American Jewish Life, American Politics and Life, Ethics, Israel and Palestine, Israel/Zionism, Jewish History
I chose not to comment on the Syrian atrocity during the Ten Days of Repentance because my attentions were primarily elsewhere, on the greater themes of the High Holidays and with my congregation. However, I have been thinking about it, and the following are some of those thoughts:
For me the greater issue, beyond the tragedy in Syria itself, is on what moral responsibility the United States bears as the only world superpower. Though the UN does some important work in international relief (i.e. in Jordan today), the Security Council is a dysfunctional body because it demands 100% agreement to do anything, a demagogic principle if ever there was one. That being the case, moral responsibility for such tragedies passes to the US.
It is distressing that this Syrian crisis is the only world tragedy that seems to garner American interest, given other catastrophes in Darfur, the Congo and Burma.
Of course, this is nothing new. American bombers could have destroyed the train tracks leading to Bergen Belsen in WWII, but did not. The US was absent during the genocides in Cambodia, Rwanda, Bosnia, after chemical weapons use on civilians by Sadaam Hussein in the first Gulf War, and after Hafez Al Assad’s murder of 20,000 civilians in Hama in the 1980s.
I understand the quagmire into which the United States would step if it becomes the world’s policeman, and that gives me pause, but it is painful as a Jew to stand by idly while others bleed (Leviticus 19:16) especially in the wake of our people’s experience in the Shoah when no one came to our people’s aid. Given these two opposing impulses, I stand on the side of active engagement whenever and where ever a humanitarian crisis, such as those I listed above, occurs.
I understand American hesitancy to get involved in Syria, because there is no good-guy in the Syrian opposition, and the next dictator is likely to be just as bad as the current one. However, President Obama’s “red-line” is a critical one to enforce every time it is crossed, and it needs enforcing now.
Another worry I have is concerning the perceived loss of American credibility relative to the Israeli-Palestinian negotiations. There are a number of causes behind the weaker perception of America today including the serious damage done by the Bush Administration’s wrong-headed and tragic Iraqi War adventure, current congressional timidity and partisanship, and misjudgments by President Obama. For the Israeli-Palestinian negotiations to succeed with a two-state solution resulting, the United States must be engaged actively and, I believe, with muscle. The weaker America appears, the worse that is for the future of a secure democratic and Jewish State of Israel.
Finally, though I understand the international power play in which President Putin is engaged, I do not accept the view that President Obama has somehow sunk the American ship. If the Russian-American agreement on Syrian chemical weapons succeeds in keeping Assad from ever using them again, it is a win-win-win for the United States, Russia, and any future population that could be similarly attacked.

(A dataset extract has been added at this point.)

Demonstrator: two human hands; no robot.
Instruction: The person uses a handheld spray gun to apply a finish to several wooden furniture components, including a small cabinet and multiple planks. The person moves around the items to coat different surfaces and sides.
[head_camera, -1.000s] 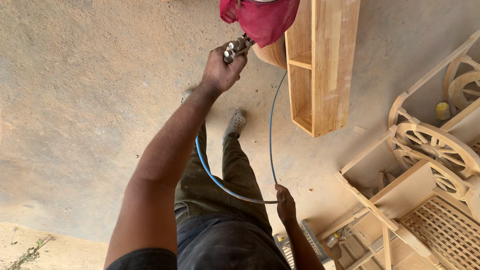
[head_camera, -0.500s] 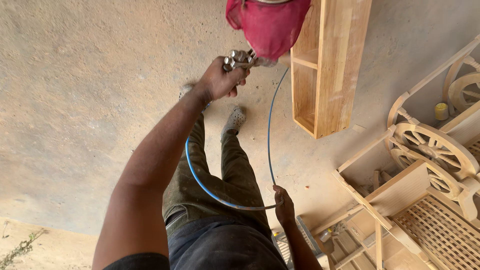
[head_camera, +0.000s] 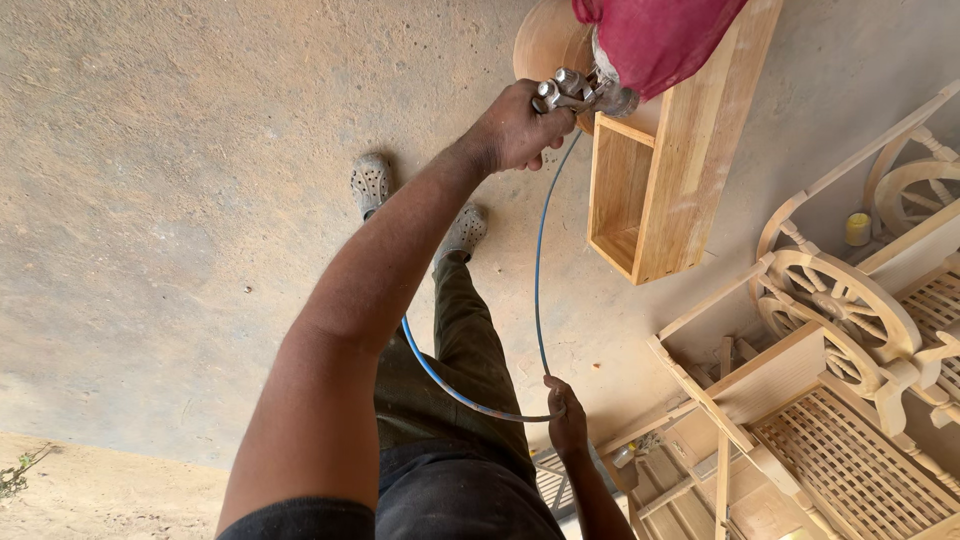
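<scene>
Beside the open wooden box (head_camera: 662, 170), at its near corner, the left hand (head_camera: 515, 128) is gripping a metal spray gun (head_camera: 580, 94) whose cup is wrapped in red cloth (head_camera: 652, 35). Below the box, the right hand (head_camera: 566, 418) is closing around the blue hose (head_camera: 537, 290), holding 1 loop off the floor. Judging by the pale, dull wood, the box is looking mostly uncoated, so most of the spraying is seemingly remaining. Compared with 0.5 s ago, the gun is sitting closer to the box and the left arm is reaching further.
</scene>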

Before Yom Kippur, the Central Conference of American Rabbis (representing 2500 Reform Rabbis world-wide) made the following statement on Syria, with which I agree:
The Central Conference of American Rabbis condemns the Assad regime’s use of chemical weapons to kill more than 1400 persons, including some 400 children, as a violation of international law and a crime against humanity. As Jews, we are well acquainted with a tyrannical regime’s use of lethal gas to commit mass murder and of the failure of democratic governments to intervene.
The CCAR applauds the President’s decision to respond to the Syrian authorities’ illegal and morally reprehensible conduct and to seek the complete, prompt, and verifiable removal of chemical weapons from Syria by means of diplomacy, if possible, before resorting to the use of military force.
We reaffirm the principle that the use of force should be undertaken with utmost reluctance, only when reasonable alternatives have been exhausted or prove unavailable.
We call on other governments throughout the world to join the effort to ensure that Syria does not commit another such atrocity.
We believe that effective action regarding the Assad regime’s use of chemical weapons is essential to deter the use of weapons of mass destruction by others and reinforce the credibility of U.S. policy concerning such weapons.
We support the firm and unequivocal determination of the President and Congress to prevent Iran from developing or obtaining nuclear weapons.
We express our deep concern for the State of Israel and its citizens, who have been threatened with retaliation in the event of American military action, and reaffirm the CCAR’s steadfast support for Israel’s right to defend its citizens from all who seek to harm them.
We yearn for the arrival of “the days to come” that Isaiah foresaw, when nations “will beat their swords into plowshares and their spears into pruning hooks: Nation shall not take up sword against nation; they shall never again know war.”
We pray that the Jewish New Year, recently begun, will see the dawning of peace for the entire human family.